• **Data extracts**

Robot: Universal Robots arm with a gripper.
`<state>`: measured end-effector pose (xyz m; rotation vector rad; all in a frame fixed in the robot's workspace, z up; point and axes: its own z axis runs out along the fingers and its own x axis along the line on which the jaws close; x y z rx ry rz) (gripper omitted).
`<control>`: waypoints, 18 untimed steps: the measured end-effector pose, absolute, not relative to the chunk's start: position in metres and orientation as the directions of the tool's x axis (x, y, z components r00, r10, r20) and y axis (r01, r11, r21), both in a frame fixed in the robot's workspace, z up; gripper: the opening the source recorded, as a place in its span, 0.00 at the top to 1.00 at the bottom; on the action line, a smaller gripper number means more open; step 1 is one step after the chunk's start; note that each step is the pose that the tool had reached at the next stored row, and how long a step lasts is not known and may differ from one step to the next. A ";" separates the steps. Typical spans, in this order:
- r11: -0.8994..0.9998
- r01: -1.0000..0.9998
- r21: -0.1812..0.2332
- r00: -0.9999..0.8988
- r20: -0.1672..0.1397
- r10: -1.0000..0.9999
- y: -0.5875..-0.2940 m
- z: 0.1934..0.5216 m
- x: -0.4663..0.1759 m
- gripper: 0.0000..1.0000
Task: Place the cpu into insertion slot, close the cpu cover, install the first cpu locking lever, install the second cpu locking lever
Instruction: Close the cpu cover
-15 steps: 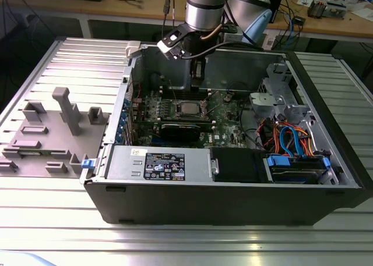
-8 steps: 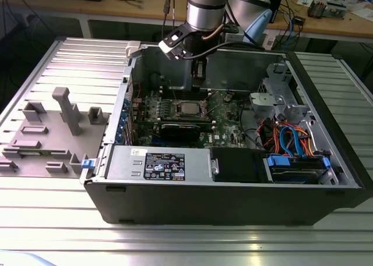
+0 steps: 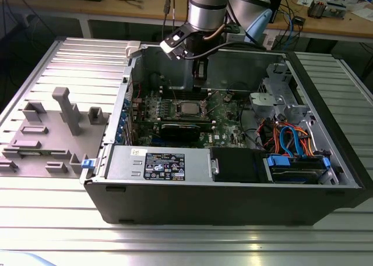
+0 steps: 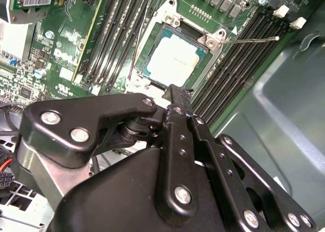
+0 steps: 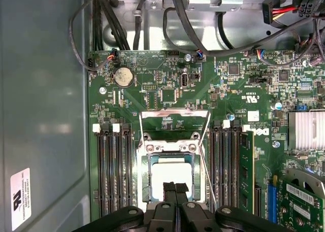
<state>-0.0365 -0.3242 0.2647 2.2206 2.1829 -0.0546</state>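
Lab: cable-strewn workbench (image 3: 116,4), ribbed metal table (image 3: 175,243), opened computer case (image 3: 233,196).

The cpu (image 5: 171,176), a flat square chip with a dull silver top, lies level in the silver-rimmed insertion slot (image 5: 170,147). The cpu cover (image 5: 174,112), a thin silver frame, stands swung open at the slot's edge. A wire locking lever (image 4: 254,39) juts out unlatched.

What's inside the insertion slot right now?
The cpu lies in the insertion slot, silver top showing, with the cpu cover open. The gripper covers one edge of the cpu.
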 end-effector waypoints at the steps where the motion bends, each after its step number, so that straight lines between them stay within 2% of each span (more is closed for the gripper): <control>1: -0.017 1.000 -0.005 0.017 -0.044 0.999 -0.324 0.265 -0.036 0.89; 18: -0.017 1.000 -0.005 0.017 -0.044 0.999 -0.324 0.265 -0.030 0.89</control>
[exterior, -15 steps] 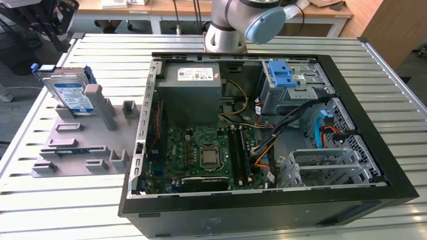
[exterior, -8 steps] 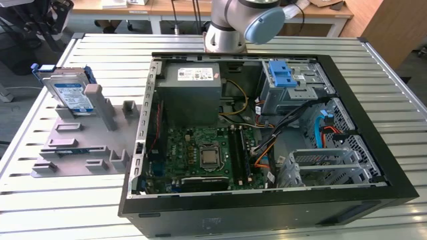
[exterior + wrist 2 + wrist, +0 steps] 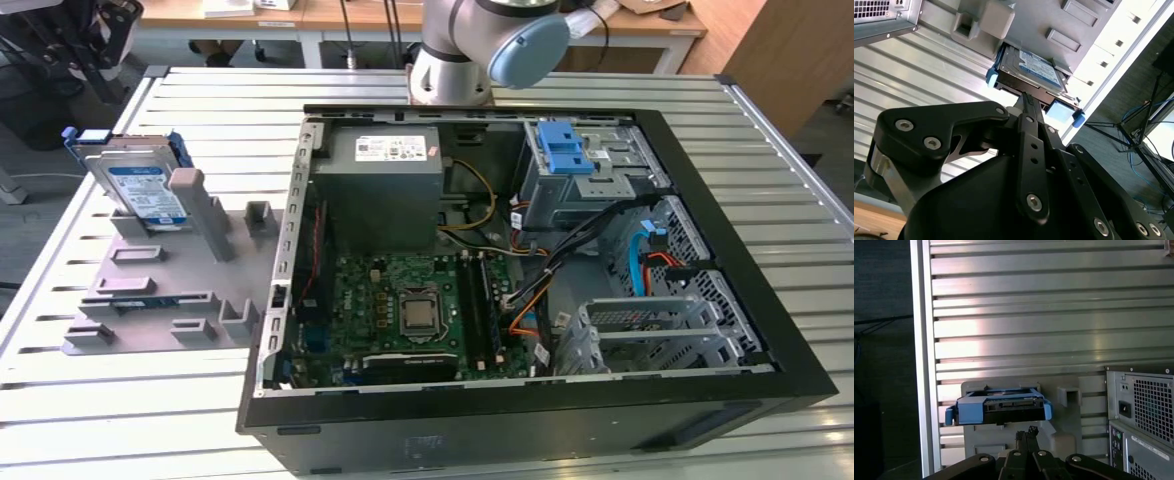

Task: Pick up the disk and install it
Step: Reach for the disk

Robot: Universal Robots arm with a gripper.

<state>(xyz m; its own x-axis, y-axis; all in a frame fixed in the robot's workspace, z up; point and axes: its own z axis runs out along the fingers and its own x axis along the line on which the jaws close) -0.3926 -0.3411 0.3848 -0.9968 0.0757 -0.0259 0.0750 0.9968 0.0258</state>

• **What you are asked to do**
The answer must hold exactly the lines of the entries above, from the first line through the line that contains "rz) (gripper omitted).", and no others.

• **Result**
Robot: Universal Robots arm with a gripper.
`<state>`: measured end-effector pose (xyz m; rotation vector rad; all in a frame fixed in the robot's workspace, z up; point and axes: its own z axis runs out along the fingers and its own x axis along the line on which the jaws close; x y z rx ry rz) (gripper omitted).

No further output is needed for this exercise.